*** Begin section ***

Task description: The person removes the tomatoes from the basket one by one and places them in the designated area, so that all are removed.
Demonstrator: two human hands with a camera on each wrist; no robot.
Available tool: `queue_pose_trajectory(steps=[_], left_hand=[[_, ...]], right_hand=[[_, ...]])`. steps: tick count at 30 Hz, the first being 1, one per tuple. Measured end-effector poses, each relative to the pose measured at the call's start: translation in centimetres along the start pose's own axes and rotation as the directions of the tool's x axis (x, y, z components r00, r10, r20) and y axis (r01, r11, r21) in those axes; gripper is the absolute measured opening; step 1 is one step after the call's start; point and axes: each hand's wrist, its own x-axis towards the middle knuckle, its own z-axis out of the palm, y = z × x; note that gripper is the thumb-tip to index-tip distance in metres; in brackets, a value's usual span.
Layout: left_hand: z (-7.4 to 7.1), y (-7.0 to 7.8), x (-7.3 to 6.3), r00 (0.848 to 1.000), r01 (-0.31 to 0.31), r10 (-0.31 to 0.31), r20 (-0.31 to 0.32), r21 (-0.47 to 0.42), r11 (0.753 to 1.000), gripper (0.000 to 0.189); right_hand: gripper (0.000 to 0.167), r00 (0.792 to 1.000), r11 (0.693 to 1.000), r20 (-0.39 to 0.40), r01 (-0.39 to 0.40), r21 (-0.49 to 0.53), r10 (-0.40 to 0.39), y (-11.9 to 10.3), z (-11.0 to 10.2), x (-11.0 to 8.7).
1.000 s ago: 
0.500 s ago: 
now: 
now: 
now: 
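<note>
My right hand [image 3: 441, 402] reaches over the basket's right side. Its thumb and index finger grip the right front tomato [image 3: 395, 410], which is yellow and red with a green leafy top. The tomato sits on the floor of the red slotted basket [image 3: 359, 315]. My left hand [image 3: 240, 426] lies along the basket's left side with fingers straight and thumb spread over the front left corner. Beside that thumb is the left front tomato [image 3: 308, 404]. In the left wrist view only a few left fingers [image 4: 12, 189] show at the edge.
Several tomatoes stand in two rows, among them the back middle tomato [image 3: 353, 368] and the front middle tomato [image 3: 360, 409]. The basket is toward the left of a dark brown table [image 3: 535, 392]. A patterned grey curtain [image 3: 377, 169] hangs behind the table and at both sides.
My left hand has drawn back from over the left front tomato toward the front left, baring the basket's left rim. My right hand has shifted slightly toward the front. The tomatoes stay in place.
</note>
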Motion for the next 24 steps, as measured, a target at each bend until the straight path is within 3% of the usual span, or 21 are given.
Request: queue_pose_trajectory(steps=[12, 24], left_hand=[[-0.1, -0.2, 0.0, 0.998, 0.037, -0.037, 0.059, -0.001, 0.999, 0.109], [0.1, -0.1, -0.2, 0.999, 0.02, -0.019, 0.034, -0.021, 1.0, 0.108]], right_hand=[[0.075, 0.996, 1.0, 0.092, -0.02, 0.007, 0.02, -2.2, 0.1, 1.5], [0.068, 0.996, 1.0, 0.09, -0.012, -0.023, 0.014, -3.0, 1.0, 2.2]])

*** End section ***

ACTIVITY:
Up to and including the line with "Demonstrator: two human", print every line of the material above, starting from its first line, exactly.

WRITTEN SOLUTION:
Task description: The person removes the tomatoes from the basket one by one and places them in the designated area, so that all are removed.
Demonstrator: two human hands with a camera on each wrist; no robot.

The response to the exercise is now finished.